Apache Spark for Kaggle competitions
I competed in Kaggle Bosch competition to predict the failures during the production lines. As described in another post, I decided to approach this competition using Apache Spark to be able to handle the big data problem.
It was my first approach to Spark, so I spent a lot of time in setting up the environment, tuning the configuration, understanding the I/O from and to csv format file and the use of DataFrame containers.
I started using the Spark Machine Learning library with python API, then I moved to Scala to integrate the xgboost j4 package for Spark. As many others in the competition, I started getting good score after the leak or “data property” were made public by Faron kaggler.

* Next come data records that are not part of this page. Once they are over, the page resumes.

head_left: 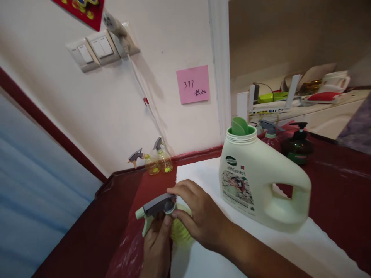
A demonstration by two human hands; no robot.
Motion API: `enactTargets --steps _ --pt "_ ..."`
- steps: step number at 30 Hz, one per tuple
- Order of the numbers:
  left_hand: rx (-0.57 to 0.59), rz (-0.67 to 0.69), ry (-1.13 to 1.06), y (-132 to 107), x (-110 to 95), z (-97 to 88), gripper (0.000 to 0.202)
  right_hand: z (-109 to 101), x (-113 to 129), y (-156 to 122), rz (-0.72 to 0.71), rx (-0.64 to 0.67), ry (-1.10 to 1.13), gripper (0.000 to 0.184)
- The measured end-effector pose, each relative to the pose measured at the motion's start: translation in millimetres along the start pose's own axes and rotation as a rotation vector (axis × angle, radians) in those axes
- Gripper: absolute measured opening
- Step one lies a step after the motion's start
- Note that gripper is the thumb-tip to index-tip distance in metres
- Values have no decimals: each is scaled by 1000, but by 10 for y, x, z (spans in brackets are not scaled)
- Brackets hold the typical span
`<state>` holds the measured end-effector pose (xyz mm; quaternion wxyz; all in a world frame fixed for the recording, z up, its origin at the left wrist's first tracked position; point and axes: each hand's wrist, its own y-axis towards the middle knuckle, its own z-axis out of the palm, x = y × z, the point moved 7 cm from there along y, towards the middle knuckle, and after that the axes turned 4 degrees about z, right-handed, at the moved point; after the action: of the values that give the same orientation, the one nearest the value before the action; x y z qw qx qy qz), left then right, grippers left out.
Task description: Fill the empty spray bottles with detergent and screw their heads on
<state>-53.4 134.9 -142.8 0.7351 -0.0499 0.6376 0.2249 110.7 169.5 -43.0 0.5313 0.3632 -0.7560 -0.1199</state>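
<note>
Both my hands are on a spray bottle with a grey head (159,203), a mint-green nozzle and trigger, and a ribbed yellowish body (181,233). The nozzle points left. My left hand (158,245) grips it from below, fingers closed around the collar under the head. From the right, my right hand (199,216) closes its thumb and fingers on the back of the head and the collar, hiding part of the body. Just to the right stands a large pale-green jug (263,185), its mouth uncapped and a green spout piece (239,126) inside.
Two small yellow spray bottles (152,165) stand by the wall. Behind the jug are a red spray bottle (271,141) and a dark pump bottle (298,146). White paper (199,170) covers part of the dark red table (116,216). A blue curtain (34,185) hangs left.
</note>
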Motion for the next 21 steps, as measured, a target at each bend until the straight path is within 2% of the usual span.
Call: enactTargets --steps 6,11,17,21 --pt "5 -15 -63 12 -51 151 53 -27 55 -42 -78 -127 -89 32" --pt "-44 8 -58 21 -84 167 63 -52 65 -68 -144 -204 -195 33" --pt "-99 -15 -26 32 -88 135 57 -56 102 -84 -154 -210 -221 33" --pt "-55 -1 9 11 -107 143 49 -61 98 -79 -145 -217 -230 33"
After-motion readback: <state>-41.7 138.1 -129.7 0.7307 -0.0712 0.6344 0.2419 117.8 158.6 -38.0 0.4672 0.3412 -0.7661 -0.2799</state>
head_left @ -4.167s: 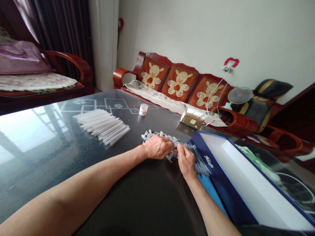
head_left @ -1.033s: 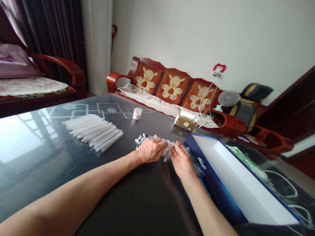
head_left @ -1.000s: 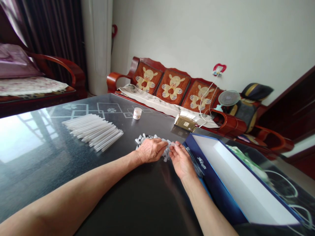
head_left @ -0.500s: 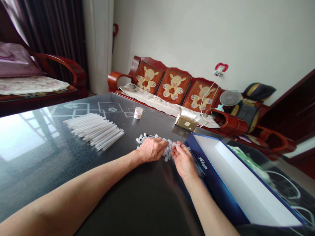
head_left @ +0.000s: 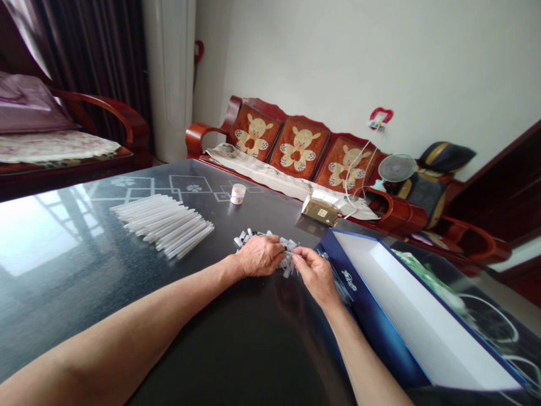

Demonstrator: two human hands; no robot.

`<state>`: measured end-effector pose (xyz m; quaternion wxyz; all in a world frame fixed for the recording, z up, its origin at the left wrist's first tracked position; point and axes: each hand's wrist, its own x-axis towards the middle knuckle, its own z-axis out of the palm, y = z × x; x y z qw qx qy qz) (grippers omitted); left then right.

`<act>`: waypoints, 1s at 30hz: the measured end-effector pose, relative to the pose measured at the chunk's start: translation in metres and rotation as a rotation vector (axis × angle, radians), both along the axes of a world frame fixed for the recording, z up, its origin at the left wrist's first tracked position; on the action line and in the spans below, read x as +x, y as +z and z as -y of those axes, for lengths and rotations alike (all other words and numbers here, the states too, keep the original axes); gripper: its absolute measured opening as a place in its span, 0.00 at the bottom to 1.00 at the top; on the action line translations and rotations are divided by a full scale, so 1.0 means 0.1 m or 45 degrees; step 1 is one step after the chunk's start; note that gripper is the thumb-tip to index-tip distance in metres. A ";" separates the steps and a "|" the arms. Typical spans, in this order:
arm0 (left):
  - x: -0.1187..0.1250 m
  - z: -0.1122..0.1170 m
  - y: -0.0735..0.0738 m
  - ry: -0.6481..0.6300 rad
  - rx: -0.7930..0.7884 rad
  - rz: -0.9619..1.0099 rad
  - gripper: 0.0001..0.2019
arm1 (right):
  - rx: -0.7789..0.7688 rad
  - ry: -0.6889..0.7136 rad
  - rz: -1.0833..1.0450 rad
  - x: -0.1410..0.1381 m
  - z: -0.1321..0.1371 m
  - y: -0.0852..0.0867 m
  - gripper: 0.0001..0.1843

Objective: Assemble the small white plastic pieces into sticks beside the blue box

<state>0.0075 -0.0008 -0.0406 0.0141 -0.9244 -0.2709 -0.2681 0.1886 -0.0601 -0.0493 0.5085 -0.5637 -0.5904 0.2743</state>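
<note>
Head view: living room, wooden sofa [head_left: 253, 127] with rabbit-pattern cushions along the far wall; dark glass-topped worktop [head_left: 71, 316] in the foreground. On it: bundle of white plastic tubes [head_left: 163, 225], lying side by side, left of centre; small white jar [head_left: 238, 193] and gold-brown packet [head_left: 320, 211] further back. Pile of small grey-white plastic pieces [head_left: 253, 234] lies mid-worktop, between the bundle and the open blue box [head_left: 374, 327]. Left hand [head_left: 260, 256] rests palm-down on the pile; grip hidden. Right hand [head_left: 316, 276] pinches at the pile's right end, just beside the box; one piece or several, too small to tell.
</note>
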 end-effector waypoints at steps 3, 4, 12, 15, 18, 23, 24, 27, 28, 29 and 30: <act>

Thanks also to CPMP kaggler for his notebook for best threshold selection.
The code
Since I had no time to work on the leakage and features engineering, I used only the plain features, or a selection of them plus the magic features.

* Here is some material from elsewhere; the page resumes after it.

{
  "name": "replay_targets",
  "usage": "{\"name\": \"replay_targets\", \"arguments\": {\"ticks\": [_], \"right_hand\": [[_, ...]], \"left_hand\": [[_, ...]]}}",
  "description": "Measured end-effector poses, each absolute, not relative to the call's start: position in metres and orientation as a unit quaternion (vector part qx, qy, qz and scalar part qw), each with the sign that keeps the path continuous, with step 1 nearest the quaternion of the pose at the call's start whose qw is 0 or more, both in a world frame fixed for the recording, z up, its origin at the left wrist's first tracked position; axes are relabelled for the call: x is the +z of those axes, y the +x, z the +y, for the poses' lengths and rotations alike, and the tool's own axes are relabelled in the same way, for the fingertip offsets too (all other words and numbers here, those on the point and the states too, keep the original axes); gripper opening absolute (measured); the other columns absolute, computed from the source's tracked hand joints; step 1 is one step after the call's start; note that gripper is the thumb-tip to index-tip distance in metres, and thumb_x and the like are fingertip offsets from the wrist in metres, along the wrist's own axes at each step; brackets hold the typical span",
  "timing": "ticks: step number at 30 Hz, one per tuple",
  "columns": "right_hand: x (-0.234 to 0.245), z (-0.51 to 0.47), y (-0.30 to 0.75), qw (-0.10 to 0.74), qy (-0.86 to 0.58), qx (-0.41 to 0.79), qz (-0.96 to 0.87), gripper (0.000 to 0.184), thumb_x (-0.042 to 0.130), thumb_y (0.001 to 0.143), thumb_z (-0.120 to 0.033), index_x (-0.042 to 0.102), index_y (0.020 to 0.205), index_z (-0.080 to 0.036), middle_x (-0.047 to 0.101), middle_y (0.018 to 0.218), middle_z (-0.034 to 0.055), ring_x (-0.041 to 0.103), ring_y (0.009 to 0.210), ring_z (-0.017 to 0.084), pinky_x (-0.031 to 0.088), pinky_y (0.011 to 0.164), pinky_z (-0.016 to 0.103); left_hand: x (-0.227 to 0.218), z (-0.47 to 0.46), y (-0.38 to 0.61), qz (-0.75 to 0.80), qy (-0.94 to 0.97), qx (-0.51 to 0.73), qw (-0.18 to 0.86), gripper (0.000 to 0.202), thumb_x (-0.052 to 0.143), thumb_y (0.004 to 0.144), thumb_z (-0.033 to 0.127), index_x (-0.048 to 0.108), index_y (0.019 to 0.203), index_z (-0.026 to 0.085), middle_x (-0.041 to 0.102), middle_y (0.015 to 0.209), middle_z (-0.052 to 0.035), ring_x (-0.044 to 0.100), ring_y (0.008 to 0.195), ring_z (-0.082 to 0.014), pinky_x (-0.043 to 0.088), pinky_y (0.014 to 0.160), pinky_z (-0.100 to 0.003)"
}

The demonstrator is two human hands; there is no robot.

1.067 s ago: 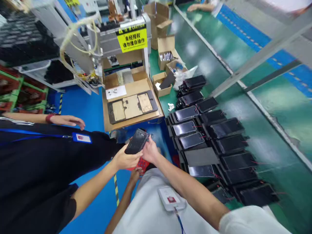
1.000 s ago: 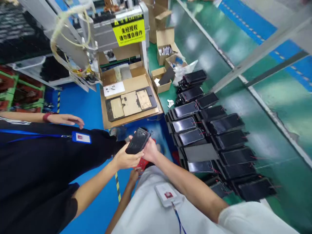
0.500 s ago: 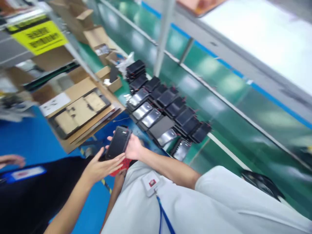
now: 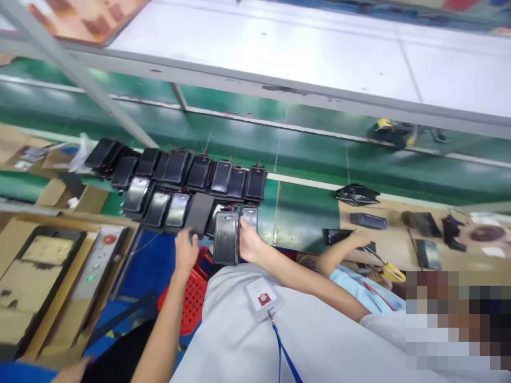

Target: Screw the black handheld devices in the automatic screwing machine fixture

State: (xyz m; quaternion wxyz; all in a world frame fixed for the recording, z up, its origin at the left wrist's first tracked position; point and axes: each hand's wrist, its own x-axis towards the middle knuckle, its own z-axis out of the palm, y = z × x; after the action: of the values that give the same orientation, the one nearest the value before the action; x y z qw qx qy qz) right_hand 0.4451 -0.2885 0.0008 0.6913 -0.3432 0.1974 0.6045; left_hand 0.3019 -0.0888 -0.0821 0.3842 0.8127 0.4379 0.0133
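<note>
My right hand [image 4: 250, 242] is closed on the right edge of a black rectangular unit [image 4: 226, 238] with a rounded frame and a flat face, held in front of my white shirt. Fingers apart, my left hand [image 4: 187, 249] hangs to the left of that unit, not touching it and holding nothing. Just beyond both hands, rows of similar black units [image 4: 199, 170] lie close together, some with shiny faces and red wire ends. A plain dark grey slab [image 4: 199, 213] lies among them, near my left fingertips.
Below my left hand is a red perforated plastic piece [image 4: 194, 300]. Cardboard with a black frame [image 4: 51, 247] lies at left. A white-topped table [image 4: 279, 48] spans the back. At right, a co-worker's arm [image 4: 343, 250] reaches over a brown work surface [image 4: 383, 213] near a yellow-handled tool [image 4: 393, 272].
My view has swung right, bringing the co-worker's bench into sight. My left hand has come off the black unit, which my right hand now holds alone.
</note>
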Motion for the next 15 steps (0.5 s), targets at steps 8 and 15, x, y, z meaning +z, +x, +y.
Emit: {"name": "replay_targets", "arguments": {"ticks": [8, 15], "right_hand": [[0.039, -0.381, 0.474, 0.793, -0.316, 0.487, 0.186, 0.07, 0.029, 0.105, -0.071, 0.066, 0.129, -0.017, 0.077, 0.105, 0.0114, 0.073, 0.096, 0.028, 0.059, 0.092, 0.047], [0.038, -0.397, 0.478, 0.826, -0.311, 0.394, 0.257, 0.069, 0.03, 0.105, -0.069, 0.073, 0.113, -0.016, 0.076, 0.085, 0.0088, 0.072, 0.078, 0.026, 0.06, 0.08, 0.042]], "left_hand": [[-0.089, -0.059, 0.405, 0.387, 0.898, -0.068, 0.197, 0.084, 0.067, 0.078, 0.045, 0.048, 0.142, -0.006, 0.05, 0.143, -0.0391, 0.042, 0.141, -0.0538, 0.034, 0.114, -0.066], [-0.059, -0.061, 0.412, 0.327, 0.911, -0.13, 0.216, 0.058, 0.057, 0.08, 0.049, 0.067, 0.117, 0.006, 0.072, 0.104, -0.0291, 0.065, 0.114, -0.0559, 0.05, 0.097, -0.068]]}}
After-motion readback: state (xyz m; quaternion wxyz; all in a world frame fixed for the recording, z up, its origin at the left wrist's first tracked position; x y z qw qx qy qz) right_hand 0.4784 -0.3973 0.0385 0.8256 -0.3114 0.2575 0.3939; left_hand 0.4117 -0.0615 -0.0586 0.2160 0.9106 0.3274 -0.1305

So I finished the competition in 114th position on private leader board moving up 2 positions (at least I did not overfit 🙂 ).
Anyhow, I want to share the code I used, the python and the scala-xgboost ones which can be of interested for whom wants to start with Apache Spark.

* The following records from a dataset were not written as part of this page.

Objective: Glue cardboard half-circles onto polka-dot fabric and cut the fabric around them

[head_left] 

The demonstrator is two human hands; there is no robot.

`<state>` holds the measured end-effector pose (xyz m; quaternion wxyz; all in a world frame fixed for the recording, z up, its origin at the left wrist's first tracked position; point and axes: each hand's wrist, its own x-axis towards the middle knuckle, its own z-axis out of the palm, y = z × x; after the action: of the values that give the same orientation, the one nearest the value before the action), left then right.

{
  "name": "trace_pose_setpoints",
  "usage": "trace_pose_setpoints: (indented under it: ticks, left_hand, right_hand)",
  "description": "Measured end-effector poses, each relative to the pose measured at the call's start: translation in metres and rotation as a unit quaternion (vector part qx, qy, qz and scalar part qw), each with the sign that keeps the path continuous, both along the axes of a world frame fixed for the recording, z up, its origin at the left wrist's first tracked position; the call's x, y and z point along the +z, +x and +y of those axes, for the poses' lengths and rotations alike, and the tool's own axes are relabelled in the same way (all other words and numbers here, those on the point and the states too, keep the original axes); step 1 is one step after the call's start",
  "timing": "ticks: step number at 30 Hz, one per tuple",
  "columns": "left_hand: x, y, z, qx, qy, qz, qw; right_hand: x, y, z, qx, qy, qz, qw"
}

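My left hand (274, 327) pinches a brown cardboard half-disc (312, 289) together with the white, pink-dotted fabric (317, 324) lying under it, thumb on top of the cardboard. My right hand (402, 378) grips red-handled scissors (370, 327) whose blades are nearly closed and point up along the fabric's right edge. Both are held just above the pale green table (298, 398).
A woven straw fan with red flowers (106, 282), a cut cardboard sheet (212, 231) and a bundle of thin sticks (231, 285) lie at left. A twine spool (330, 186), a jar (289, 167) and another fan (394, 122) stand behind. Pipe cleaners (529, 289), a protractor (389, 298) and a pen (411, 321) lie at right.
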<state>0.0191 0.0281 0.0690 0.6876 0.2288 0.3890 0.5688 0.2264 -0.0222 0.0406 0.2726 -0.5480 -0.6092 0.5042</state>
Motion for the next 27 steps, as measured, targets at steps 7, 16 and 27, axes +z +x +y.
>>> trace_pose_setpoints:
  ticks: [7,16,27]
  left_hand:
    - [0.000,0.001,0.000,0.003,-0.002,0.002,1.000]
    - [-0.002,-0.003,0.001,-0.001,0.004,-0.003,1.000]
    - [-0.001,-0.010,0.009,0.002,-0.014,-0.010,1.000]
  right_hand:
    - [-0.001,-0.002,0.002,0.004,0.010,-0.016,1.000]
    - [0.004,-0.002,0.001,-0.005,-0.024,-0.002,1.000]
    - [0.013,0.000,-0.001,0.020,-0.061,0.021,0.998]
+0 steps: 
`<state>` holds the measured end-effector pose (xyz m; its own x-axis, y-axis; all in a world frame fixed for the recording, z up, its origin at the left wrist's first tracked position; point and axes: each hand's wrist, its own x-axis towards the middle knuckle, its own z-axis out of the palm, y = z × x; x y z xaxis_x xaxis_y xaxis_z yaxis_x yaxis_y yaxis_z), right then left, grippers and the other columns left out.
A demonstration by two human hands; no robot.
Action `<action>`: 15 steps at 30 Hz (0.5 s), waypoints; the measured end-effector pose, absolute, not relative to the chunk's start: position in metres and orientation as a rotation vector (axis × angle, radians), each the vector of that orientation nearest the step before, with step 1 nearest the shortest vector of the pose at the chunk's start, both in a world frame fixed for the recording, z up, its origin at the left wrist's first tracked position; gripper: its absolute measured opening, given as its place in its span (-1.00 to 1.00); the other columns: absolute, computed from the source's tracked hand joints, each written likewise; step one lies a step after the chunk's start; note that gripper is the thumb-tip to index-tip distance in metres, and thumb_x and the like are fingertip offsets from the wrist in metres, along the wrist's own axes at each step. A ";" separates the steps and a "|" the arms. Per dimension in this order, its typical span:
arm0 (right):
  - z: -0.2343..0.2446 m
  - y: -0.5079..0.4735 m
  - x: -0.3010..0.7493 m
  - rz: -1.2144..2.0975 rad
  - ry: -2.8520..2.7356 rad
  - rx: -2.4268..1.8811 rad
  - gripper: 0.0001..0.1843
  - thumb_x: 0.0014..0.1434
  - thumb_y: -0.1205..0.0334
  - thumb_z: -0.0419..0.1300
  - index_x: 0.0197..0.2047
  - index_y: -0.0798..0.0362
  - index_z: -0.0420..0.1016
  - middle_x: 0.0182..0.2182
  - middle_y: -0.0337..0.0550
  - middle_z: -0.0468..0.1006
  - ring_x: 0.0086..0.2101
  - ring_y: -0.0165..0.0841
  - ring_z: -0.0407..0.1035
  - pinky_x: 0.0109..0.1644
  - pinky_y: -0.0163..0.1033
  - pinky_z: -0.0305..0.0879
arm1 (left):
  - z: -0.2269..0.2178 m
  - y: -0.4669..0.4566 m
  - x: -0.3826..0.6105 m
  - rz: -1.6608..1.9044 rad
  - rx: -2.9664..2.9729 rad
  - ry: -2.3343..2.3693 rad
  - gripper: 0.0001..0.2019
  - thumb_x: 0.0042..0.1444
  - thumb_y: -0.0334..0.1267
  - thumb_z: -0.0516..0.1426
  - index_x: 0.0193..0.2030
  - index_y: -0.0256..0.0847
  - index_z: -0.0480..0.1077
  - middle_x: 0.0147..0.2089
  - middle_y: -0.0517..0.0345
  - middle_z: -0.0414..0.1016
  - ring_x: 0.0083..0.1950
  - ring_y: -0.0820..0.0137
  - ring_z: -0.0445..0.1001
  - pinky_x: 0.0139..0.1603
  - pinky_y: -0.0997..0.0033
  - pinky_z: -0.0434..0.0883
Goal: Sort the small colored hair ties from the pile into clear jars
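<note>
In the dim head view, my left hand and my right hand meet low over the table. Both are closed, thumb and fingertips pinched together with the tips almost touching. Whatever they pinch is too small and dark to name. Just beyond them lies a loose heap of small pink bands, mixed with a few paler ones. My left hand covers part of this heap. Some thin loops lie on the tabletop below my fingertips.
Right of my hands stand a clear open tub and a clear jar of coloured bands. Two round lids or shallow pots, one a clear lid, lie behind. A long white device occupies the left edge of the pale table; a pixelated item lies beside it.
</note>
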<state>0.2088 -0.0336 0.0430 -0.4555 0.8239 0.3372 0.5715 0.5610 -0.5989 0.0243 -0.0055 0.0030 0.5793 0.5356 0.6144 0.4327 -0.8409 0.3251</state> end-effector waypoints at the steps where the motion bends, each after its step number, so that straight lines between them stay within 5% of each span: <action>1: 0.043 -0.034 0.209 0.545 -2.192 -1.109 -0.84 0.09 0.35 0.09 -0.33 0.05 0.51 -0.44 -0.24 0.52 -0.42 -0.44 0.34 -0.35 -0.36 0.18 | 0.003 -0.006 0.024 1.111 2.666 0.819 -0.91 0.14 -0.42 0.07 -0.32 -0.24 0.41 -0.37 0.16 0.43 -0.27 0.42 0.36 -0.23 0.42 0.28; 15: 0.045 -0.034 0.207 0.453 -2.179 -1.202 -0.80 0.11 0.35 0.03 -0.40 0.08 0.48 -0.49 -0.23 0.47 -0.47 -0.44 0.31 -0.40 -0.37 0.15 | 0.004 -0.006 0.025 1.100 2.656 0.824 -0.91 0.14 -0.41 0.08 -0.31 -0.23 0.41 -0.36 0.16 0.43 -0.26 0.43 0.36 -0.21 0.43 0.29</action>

You can find the code in my Github repository:
Hi, I am interesting at your contribution. I am trying to run your codes. But, I didn’t find two files, magic.csv and happy.csv. Could you tell me how to get them? Thank you!
Hi,
Nice to see some one trying to solve kaggle problems in spark. Were you able to upload the code in kaggle. When I see the solution submitted either it is python or R. Hardly anyone attempts them in spark I guess.
Hi,
I was able only to put the link to the code in the kaggle forum. No way to let the spark code run in the script tool.